Re: [RFC] New Driver Model for 2.5

Benjamin Herrenschmidt (benh@kernel.crashing.org)
Wed, 24 Oct 2001 19:33:49 +0200


>Why would you _ever_ get "sg.c" and other crap involved in the suspend
>process?

Ahhh... ;)

>The device tree is for _device_ suspend, not for "subsystem suspend". The
>SCSI subsystem is a piece of cr*p, but even if it was perfect it should
>never get involved with the act of suspension.

I agree I'd like subsystems to avoid polluting the PM tree (or device tree).
If there are a few cases where a subsystem needs to know a driver it's using
is asleep, it's probably up to the interface of this susbystem to provide
a function to be called by the driver when it's going to suspend mode.

I can't really tell how it would be done for SCSI, I admit I got quickly
lost in the current drivers/scsi midlayer trying to figure out how
it layered things, but Andre told me it should be rewritten. I beleive
the proper way here would be to have an _interface_ (no mid-layer)
exposed by drivers who can receive SCSI commands (them beeing either USB,
ATAPI, FireWire or real SCSI devices).

However, Alan makes a point about state information. For example, the
"generic" CD-ROM driver for SCSI-protocol (those CD-ROMs beeing either
ATAPI, real SCSI, ...) would be the only one to know some state information
like rotation speed or whatever configuration info a given device may
support (placing ourselves in an ideal world of course, where all CDs
using the SCSI protocol share the same driver). So it must be some
way involved in the PM process.

I don't know what people plan for SCSI & ATAPI overhaul in 2.5, but
depending on how that scheme is done will impact the PM process.

>We should not have pending IO, but that's for a totally different reason:
>the first thing the much much MUCH higher levels of suspend should be
>doing is to make sure that user apps are "quiescent". And that isn't done
>by getting involved with sg.c or anything similar, but by basically
>stopping all user apps (think of the equivalent of a "kill -STOP -1", but
>done internally in the kernel without actually using a signal).

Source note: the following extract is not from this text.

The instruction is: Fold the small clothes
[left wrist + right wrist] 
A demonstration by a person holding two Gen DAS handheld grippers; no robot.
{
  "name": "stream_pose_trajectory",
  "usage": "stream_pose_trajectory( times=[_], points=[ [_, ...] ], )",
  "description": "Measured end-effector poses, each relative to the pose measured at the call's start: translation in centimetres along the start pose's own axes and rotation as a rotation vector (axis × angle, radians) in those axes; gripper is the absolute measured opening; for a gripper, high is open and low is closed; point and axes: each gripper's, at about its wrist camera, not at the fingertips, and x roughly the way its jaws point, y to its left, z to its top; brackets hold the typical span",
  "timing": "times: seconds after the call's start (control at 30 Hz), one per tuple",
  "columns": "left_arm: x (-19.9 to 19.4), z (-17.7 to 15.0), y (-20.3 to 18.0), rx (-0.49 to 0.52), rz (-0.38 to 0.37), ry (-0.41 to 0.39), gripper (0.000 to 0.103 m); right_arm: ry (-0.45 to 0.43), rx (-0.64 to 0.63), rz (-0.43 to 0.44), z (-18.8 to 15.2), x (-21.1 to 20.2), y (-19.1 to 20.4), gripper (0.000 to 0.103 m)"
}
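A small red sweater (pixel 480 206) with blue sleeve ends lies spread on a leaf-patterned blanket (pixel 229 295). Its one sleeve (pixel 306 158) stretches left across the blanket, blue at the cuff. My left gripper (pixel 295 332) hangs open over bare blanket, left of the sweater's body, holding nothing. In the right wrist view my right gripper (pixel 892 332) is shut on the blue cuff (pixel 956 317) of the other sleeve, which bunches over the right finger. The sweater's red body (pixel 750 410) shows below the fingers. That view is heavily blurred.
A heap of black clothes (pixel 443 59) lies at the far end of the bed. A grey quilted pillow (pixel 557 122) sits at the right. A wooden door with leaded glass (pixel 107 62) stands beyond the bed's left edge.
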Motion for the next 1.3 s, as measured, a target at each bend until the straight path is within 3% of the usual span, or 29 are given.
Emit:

Is this necessary ? That would definitely make things easier to implement
to forget about incoming requests, but I'm not sure it's the right way.
In fact, is it really working ? You could well have in-kernel threads
triggering IOs or launching new userland stuffs (what happens if a not
yet suspended driver for, let's say USB, see a new device coming in
and starts /sbin/hotplug). Some filesystems have garbage collector threads
that can do IOs eventually. There are various kind of IOs that can in fact
be triggered entirely within the kernel.

Also, if you don't stop userland, wakeup is amazingly fast since
userland is up very soon, a sound app (mp3 player for example) will
be blocked until the driver it's write()'ing to is woken up,
a swapping app is blocked until the IO requests for that page is
completed (which means if it was blocked in a block driver queue,
once the block driver have resumed operations), etc...
Currently, on pmacs, i don't have the tree but I do have some
kind of priority mecanism. Userland is woken up as soon as the
disk is ready. I think scheduling only have to be disabled between
step 2 and 3 of the sleep process, that is after all IOs have been
blocked and before shutting down devices (that is before the step
that runs with IRQs off).

I really don't think it's _that_ difficult to properly do this blocking.
For things like sound drivers, a simple semaphore is plenty enough. For
network drivers, stopping the output queue is a one-line thing,
for block devices, it usually a matter of marking ourselves busy and
letting requests pile on our queue. The should be no risk of blocking
the sleep process itself this way since we made sure we did all allocations
needed by drivers prior to starting the actual blocking of requests, so we
won't block swap out.

Userland apps that hack on hardware directly like X will have been
suspended earlier (possibly via the existing /dev/apmbios interface
but we should rather define a new cleaner way to have PM control
from userland.

I have all of this more or less working on pmac laptops. I don't have
the new device model, so I handle dependencies manually with a priority
mecanism, but it's already good enough to let me resume userland before
ADB and sound, and possibly stuffs. (Which is nice since my sound chips
usually need one or 2 second to recalibrate and ADB need a few seconds to
probe the bus, all this happens asynchronously).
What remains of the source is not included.